▶ What you need to do: The listing below is to be written out word for word, minus its images.

▶ Dataset section:
==============================
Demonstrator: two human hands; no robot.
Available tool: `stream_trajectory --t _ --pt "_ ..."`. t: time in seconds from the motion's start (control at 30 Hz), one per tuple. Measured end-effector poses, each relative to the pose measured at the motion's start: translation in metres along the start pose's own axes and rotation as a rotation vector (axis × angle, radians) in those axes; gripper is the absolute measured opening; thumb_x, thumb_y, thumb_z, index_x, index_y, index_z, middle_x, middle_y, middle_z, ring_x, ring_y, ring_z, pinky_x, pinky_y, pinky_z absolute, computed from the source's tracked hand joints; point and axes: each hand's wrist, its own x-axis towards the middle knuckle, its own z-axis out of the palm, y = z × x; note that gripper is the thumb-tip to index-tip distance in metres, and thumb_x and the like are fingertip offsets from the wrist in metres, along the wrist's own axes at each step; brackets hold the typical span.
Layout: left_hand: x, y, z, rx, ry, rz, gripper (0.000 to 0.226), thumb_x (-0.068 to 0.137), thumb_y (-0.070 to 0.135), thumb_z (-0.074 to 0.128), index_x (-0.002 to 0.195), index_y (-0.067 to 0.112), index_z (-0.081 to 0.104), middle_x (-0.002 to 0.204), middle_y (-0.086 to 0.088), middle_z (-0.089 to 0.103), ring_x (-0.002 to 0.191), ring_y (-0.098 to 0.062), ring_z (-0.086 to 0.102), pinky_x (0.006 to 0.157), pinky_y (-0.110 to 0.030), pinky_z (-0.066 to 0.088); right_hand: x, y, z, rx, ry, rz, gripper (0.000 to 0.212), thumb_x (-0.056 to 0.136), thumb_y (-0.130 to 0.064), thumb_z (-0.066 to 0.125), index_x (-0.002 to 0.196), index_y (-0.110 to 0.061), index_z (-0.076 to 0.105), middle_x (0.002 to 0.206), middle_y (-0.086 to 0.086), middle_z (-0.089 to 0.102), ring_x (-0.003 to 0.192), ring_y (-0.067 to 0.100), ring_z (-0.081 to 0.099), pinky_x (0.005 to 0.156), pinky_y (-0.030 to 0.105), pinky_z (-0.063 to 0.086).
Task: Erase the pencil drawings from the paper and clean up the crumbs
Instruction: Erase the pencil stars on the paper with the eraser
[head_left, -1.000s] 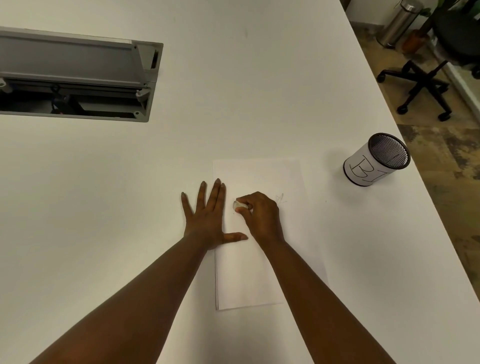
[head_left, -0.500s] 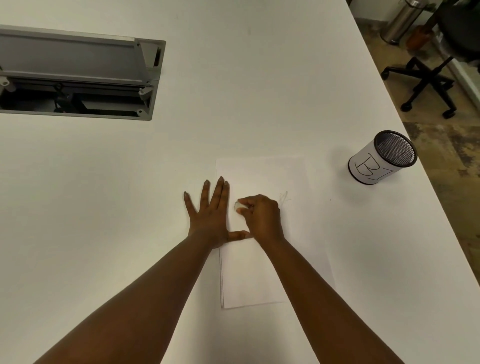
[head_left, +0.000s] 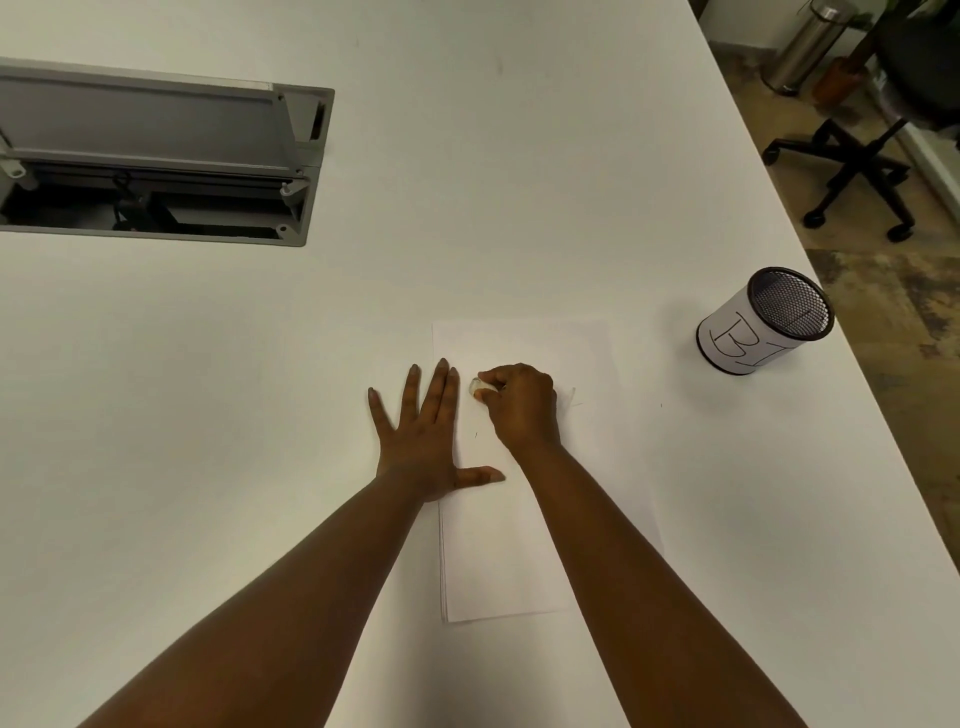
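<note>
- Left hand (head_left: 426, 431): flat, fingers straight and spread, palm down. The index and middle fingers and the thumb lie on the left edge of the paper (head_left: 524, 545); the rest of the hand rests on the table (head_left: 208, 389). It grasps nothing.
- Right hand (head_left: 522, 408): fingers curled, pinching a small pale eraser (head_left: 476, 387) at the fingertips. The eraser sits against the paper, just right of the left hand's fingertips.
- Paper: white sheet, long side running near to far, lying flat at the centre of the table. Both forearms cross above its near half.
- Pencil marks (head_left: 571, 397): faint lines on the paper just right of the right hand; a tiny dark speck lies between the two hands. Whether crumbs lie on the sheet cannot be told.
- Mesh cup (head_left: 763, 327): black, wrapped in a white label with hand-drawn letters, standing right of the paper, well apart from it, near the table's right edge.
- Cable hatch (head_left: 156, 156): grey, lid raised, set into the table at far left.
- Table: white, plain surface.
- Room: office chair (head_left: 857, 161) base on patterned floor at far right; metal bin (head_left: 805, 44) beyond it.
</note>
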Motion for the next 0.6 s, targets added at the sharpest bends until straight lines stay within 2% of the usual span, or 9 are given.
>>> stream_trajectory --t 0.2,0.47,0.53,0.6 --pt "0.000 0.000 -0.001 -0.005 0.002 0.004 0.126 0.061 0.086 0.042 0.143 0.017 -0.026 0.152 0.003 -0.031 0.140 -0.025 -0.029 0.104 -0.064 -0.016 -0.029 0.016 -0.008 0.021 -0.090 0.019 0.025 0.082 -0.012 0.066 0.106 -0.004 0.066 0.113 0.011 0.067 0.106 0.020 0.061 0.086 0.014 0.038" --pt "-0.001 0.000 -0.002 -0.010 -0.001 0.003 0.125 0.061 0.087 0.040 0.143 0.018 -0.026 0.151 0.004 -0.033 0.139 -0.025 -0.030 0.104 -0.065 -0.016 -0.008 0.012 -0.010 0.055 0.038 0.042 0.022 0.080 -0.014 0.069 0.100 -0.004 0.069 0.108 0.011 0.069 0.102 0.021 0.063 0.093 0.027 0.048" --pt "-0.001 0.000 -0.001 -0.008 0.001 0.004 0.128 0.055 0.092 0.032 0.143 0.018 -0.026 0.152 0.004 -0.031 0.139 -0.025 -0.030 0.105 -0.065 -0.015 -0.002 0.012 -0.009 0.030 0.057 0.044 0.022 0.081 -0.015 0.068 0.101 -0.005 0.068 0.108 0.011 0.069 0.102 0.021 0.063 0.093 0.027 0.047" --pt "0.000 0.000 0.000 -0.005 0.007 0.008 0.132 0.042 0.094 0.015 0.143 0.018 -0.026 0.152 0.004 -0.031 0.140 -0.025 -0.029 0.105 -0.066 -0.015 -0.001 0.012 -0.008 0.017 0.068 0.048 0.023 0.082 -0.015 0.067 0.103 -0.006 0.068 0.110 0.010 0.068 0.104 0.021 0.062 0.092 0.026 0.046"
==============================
▶ Exercise result:
Demonstrator: two human hands; no robot.
Available tool: `stream_trajectory --t _ --pt "_ ..."`. t: time in seconds from the motion's start (control at 30 Hz), one per tuple. Measured end-effector poses, each relative to the pose measured at the motion's start: translation in metres along the start pose's own axes and rotation as a rotation vector (axis × angle, radians) in those axes; gripper is the absolute measured opening; thumb_x, thumb_y, thumb_z, index_x, index_y, index_z, middle_x, middle_y, middle_z, ring_x, ring_y, ring_z, pinky_x, pinky_y, pinky_z absolute, computed from the source's tracked hand joints; point and axes: each hand's wrist, its own x-axis towards the middle knuckle, its own z-axis out of the palm, y = z × x; note that gripper is the thumb-tip to index-tip distance in metres, and thumb_x and the like are fingertip offsets from the wrist in metres, along the wrist's own axes at each step; brackets hold the typical span.
Layout: left_hand: x, y, z, rx, ry, rz, gripper (0.000 to 0.226), thumb_x (-0.068 to 0.137), thumb_y (-0.070 to 0.135), thumb_z (-0.074 to 0.128), index_x (-0.002 to 0.195), index_y (-0.067 to 0.112), index_z (-0.081 to 0.104), middle_x (-0.002 to 0.204), middle_y (-0.086 to 0.088), middle_z (-0.089 to 0.103), ring_x (-0.002 to 0.191), ring_y (-0.098 to 0.062), ring_z (-0.086 to 0.102), pinky_x (0.006 to 0.157), pinky_y (-0.110 to 0.030), pinky_z (-0.066 to 0.088); right_hand: x, y, z, rx, ry, rz, gripper (0.000 to 0.212), thumb_x (-0.056 to 0.136), thumb_y (-0.130 to 0.064), thumb_z (-0.066 to 0.125), index_x (-0.002 to 0.196), index_y (-0.110 to 0.061), index_z (-0.076 to 0.105), middle_x (0.002 to 0.206), middle_y (-0.086 to 0.086), middle_z (-0.089 to 0.102), ring_x (-0.003 to 0.192), ring_y (-0.067 to 0.100), ring_z (-0.081 to 0.099), pinky_x (0.005 to 0.156), pinky_y (-0.030 to 0.105), pinky_z (-0.063 to 0.086).
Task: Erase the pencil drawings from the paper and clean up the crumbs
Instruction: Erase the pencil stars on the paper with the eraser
[head_left, -1.000s] 
[head_left, -0.500s] 
[head_left, +0.000s] 
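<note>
- Left hand (head_left: 426, 431): flat, fingers straight and spread, palm down. The index and middle fingers and the thumb lie on the left edge of the paper (head_left: 524, 545); the rest of the hand rests on the table (head_left: 208, 389). It grasps nothing.
- Right hand (head_left: 522, 408): fingers curled, pinching a small pale eraser (head_left: 476, 387) at the fingertips. The eraser sits against the paper, just right of the left hand's fingertips.
- Paper: white sheet, long side running near to far, lying flat at the centre of the table. Both forearms cross above its near half.
- Pencil marks (head_left: 571, 397): faint lines on the paper just right of the right hand; a tiny dark speck lies between the two hands. Whether crumbs lie on the sheet cannot be told.
- Mesh cup (head_left: 763, 327): black, wrapped in a white label with hand-drawn letters, standing right of the paper, well apart from it, near the table's right edge.
- Cable hatch (head_left: 156, 156): grey, lid raised, set into the table at far left.
- Table: white, plain surface.
- Room: office chair (head_left: 857, 161) base on patterned floor at far right; metal bin (head_left: 805, 44) beyond it.
</note>
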Motion for the next 0.6 s, targets added at the sharpest bends until straight lines stay within 2% of the usual span, or 9 are given.
>>> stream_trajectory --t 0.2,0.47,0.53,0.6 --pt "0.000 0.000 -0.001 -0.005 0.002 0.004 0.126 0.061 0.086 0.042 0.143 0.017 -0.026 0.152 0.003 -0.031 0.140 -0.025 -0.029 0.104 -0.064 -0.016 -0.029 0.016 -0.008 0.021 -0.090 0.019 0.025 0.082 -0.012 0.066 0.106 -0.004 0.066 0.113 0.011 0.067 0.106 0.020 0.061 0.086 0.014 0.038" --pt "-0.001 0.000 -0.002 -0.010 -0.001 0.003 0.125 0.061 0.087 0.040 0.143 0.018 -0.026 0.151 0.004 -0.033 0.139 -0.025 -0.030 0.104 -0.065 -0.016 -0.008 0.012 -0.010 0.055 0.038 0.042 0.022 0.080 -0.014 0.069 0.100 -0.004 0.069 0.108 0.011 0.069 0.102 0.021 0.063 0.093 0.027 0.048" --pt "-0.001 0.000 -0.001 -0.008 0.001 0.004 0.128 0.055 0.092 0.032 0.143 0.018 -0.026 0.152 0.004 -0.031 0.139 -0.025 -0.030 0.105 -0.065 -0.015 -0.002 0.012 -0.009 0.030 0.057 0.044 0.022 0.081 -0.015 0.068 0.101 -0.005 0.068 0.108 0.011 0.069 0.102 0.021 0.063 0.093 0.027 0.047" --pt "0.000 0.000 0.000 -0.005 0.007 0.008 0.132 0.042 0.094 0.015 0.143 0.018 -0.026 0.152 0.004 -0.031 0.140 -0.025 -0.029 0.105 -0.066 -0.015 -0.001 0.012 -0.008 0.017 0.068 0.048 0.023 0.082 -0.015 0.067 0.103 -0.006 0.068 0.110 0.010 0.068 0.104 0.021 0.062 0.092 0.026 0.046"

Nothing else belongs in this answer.